# Your instructions
Nothing outside the range below should be printed. Output exactly the lines from the line with "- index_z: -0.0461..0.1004" to the line with "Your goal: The", both included.

# Supplied data
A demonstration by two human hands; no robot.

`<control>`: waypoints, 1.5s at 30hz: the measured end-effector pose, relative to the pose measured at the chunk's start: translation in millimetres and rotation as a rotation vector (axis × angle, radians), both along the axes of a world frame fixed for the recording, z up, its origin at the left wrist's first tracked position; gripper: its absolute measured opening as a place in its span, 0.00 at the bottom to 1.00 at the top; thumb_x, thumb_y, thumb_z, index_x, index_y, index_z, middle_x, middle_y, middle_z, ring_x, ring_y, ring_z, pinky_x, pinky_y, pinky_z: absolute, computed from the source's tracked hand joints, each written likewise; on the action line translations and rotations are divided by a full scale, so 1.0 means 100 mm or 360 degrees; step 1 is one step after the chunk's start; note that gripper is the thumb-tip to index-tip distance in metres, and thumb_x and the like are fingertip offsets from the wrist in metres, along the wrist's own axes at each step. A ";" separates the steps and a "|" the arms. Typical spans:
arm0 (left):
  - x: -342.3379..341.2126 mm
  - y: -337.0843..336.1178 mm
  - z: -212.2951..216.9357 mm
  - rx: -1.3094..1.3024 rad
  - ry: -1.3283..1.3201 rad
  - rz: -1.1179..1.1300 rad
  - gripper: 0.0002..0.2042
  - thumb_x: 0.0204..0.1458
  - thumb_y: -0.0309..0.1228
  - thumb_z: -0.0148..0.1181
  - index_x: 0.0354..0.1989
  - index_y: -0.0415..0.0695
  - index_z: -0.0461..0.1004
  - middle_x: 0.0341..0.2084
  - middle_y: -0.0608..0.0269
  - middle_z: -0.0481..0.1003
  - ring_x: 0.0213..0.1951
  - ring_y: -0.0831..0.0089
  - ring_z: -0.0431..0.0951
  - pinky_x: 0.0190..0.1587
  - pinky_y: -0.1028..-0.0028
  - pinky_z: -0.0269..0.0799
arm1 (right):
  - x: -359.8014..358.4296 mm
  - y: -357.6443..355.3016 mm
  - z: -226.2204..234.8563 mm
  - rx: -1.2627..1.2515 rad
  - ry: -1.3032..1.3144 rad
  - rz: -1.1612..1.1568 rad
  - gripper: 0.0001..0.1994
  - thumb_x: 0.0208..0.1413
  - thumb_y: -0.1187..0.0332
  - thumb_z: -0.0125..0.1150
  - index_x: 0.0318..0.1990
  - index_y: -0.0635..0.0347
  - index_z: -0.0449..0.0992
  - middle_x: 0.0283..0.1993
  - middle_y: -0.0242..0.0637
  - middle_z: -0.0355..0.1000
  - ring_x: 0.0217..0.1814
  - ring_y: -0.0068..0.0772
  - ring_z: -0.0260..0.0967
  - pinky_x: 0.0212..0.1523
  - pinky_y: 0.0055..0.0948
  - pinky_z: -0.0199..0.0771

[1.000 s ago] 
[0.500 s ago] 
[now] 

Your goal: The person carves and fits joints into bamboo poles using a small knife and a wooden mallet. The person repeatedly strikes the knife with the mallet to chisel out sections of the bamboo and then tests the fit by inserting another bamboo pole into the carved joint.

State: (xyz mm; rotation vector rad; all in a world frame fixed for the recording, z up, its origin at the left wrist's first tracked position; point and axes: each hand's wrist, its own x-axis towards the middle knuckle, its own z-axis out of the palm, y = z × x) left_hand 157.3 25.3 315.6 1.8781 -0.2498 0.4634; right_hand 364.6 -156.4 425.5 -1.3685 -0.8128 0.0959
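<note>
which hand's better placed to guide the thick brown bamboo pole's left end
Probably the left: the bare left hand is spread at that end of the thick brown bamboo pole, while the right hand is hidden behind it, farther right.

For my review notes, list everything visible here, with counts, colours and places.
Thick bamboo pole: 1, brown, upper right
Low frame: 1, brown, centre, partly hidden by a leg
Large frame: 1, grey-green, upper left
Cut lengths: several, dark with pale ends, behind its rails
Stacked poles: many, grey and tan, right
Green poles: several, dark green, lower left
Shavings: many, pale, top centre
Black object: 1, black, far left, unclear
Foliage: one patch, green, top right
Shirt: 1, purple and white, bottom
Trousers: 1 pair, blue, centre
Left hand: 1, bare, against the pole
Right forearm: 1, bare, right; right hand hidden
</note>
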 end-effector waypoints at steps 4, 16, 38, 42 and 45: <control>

# Answer area
  - index_z: -0.0461..0.1004
  - middle_x: 0.0341..0.2084
  - middle_y: -0.0608..0.0269
  - middle_z: -0.0481..0.1003
  - ring_x: 0.0213..0.1951
  - ring_y: -0.0831..0.0089
  - ring_z: -0.0431..0.0951
  - pinky_x: 0.0190..0.1587
  - pinky_y: -0.1028..-0.0028
  - pinky_z: -0.0269..0.0799
arm1 (right):
  - x: -359.8014..358.4296 mm
  - y: -357.6443..355.3016 mm
  - z: -226.2204..234.8563 mm
  - rx: -1.2627..1.2515 rad
  - ry: -1.3032..1.3144 rad
  - rz: -1.1612..1.1568 rad
  - gripper: 0.0001..0.1994
  - thumb_x: 0.0208..0.1413
  - thumb_y: -0.1187..0.0332
  - thumb_z: -0.0125..0.1150
  - index_x: 0.0318..0.1990
  - index_y: -0.0635..0.0347
  - index_z: -0.0449..0.0992
  - middle_x: 0.0283..0.1993
  - middle_y: -0.0242..0.0637
  - middle_z: -0.0355..0.1000
  - ring_x: 0.0217..0.1814
  - ring_y: -0.0068..0.0772
  - ring_z: -0.0260..0.0967
  - pinky_x: 0.0212..0.1523
  - pinky_y: 0.0055..0.0948
  - pinky_z: -0.0199..0.0771

[1.000 s ago] 
[0.500 s ago] 
[now] 

Your goal: The person carves and fits joints into bamboo poles using a small knife and a wooden mallet. The person repeatedly strikes the knife with the mallet to chisel out sections of the bamboo and then tests the fit by inserting another bamboo pole into the carved joint.

The response to this exercise is now finished.